И «была ночь и тьма велия, пред лицом же его ясно и прозрачно от земли до небеси». И явилась на востоке луна. Но «что-то аки мгла, затмевало ее, и луна поколебалась». «Затем на месте луны явился круг прозрачный, в несколько крат более, а внутри имелась аки бы часть создания земного подобием языка», и еще одна, и еще, всего три. «И вкупе сии три языка, в небесном том кругу, то вращались, то двигались». «Страх и ужас от движения их был на вся»; отец архимандрит недоумевал: к чему знамения?
И «глас был [с]выше вопиющ: к брани!».
Также видел отец Фотий «птицу черную, яко орла», «другого зверя, аки лев» и «третье животное, яко рысь, бежавших от орла».

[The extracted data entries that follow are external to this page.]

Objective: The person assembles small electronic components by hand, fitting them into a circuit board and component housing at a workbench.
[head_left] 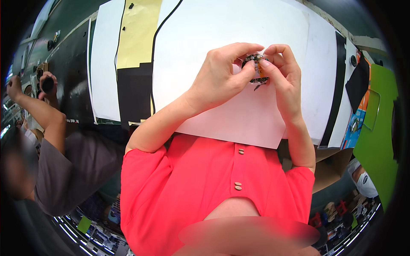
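Note:
Over the white sheet [213, 38], both my hands hold a small round circuit board [259, 79] with dark parts around its rim and an orange-yellow piece in its middle. My left hand [224, 79] has its thumb and fingers closed on the board's left side. From the right, my right hand [285, 77] grips it, the thumb pressing near the orange piece and the fingers curled behind the upper edge. A short dark wire end [257, 87] sticks out below the board. Fingers hide much of the board's face and its underside.
Left of the white sheet lie a yellow sheet [139, 36], a black panel [134, 87] and a black cable [154, 47]. A co-worker's arm [40, 111] reaches over the far left table. At right are a black strip [335, 85], a green panel [376, 136] and a cardboard box [331, 173].

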### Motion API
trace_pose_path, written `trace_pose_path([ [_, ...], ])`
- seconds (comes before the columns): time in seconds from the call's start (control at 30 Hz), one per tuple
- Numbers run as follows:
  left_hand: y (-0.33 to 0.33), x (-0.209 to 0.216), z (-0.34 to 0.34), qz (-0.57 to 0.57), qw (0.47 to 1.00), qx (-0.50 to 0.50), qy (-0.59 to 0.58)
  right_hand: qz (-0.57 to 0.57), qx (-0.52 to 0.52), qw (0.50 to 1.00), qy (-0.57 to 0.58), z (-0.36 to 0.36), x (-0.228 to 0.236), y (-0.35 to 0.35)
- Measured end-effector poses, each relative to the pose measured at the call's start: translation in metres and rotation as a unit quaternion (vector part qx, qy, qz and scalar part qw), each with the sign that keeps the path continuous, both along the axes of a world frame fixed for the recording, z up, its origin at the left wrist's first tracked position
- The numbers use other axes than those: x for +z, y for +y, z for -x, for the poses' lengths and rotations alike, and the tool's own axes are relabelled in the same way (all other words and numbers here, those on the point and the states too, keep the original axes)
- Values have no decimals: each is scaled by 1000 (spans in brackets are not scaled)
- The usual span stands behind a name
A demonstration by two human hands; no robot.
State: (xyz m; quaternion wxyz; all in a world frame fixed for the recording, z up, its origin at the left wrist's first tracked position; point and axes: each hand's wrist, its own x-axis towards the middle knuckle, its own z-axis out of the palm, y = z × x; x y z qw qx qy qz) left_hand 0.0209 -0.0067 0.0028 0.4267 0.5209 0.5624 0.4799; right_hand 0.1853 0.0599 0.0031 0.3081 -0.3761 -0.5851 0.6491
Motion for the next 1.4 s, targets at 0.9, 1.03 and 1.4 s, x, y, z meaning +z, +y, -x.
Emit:
trace_pose_path([
  [0.9, 2, 0, -5, 16, 972, 47, -230, -176, -13, 984, -26, 5, -5, -7],
  [1.03, -2, -1, -1, 6, 982, 48, -184, -166, -11, 985, -32, 4, -11, -5],
  [1.4, -1, 0, -1, 39, 976, 8, -214, -75, -5, 996, 42, 1, -11, -6],
])
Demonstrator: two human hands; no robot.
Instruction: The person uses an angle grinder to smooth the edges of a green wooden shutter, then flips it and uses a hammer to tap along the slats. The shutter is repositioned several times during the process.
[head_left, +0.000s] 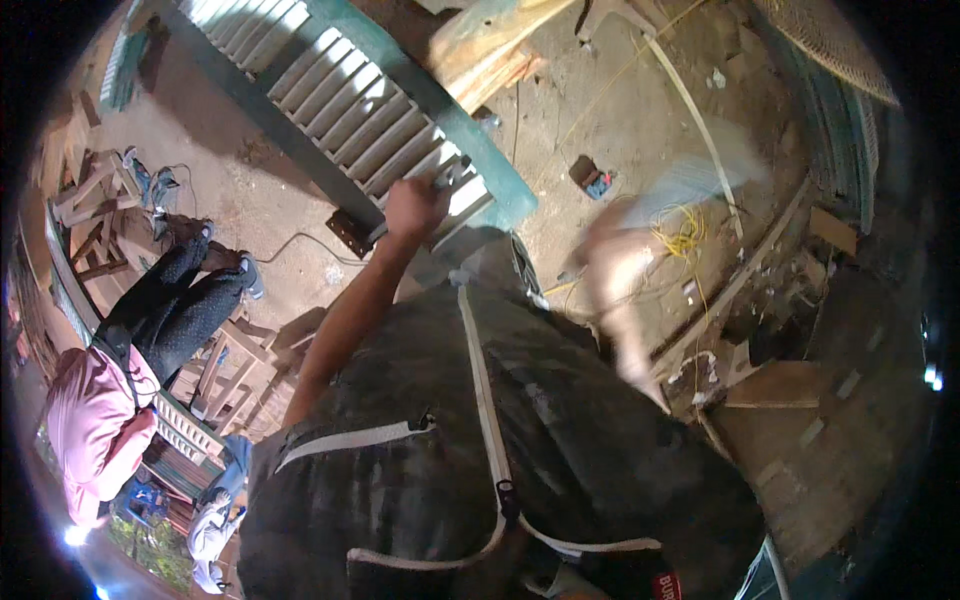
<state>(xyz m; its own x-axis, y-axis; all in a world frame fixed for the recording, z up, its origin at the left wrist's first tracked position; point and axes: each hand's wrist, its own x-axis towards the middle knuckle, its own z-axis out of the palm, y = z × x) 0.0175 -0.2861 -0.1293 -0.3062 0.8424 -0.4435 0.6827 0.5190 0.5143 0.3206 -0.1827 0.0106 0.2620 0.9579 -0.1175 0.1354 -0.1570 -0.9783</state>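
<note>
A louvred shutter [452, 112] with a green-painted frame and pale slats stretches from the upper left to the middle, in front of me. My left hand [415, 208] is closed in a fist over its near end, by the last slats. A short dark piece sticks out of that fist, and I cannot make out what it is. My right hand [608, 245] is out to the right of the shutter, smeared by motion. From it a pale grey-blue blur [690, 190] fans out, a held thing whose kind does not show.
A light wooden piece [490, 45] lies beyond the shutter. Tangled yellow cord [680, 232] and a small brown-and-blue object [591, 178] lie on the dirt floor to the right. Wood offcuts [240, 365] and a person in a pink top [95, 420] are at the left.
</note>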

И дал отец Фотий такое толкование сну:
«…луна есть знамение царства турецкого, нечестия магометанского; языки — знамение трех великих держав, на месте луны действовать имущих». Что же до орла, то это «есть образ царства, на полуночи сущего». (То есть, в переводе со слишком выразительного языка отца архимандрита, России.) Насчет «животного, яко рысь» в толковании не сказано ничего; но мы знаем, как позже станет называть Фотий князя Голицына — «зверь рысь». Так что и тут все понятно.
Все это очень похоже на то, что мы читали в книгах «мудрых и премудрых» отца Авеля — за двумя существенными исключениями.
Во-первых, Авель — о чем было сказано — никогда не действовал самочинно и, выполнив страшный долг мистического свидетельства, смиренно передавал свои записи отцу настоятелю, а потом в консисторию — и выше.
А во-вторых, Авель вообще никак не действовал. Он слишком хорошо понимал, что невозможно сразу быть и свидетелем, и прокурором, и пророком, и совершителем пророчества.
Фотий этого понимать не хотел. Пробудить! пробудить государя от благодушия! прободеть душу его словом прямым и грозным! да ведает царь, что сроки пришли, времена исполнились! Увы: духовный пожарник собирался гасить блуждающий огонь революции не песком, а солью. Прибегнув к посредничеству графини Орловой, он послал министру Голицыну букет цветов — и приготовился к ответному посланию.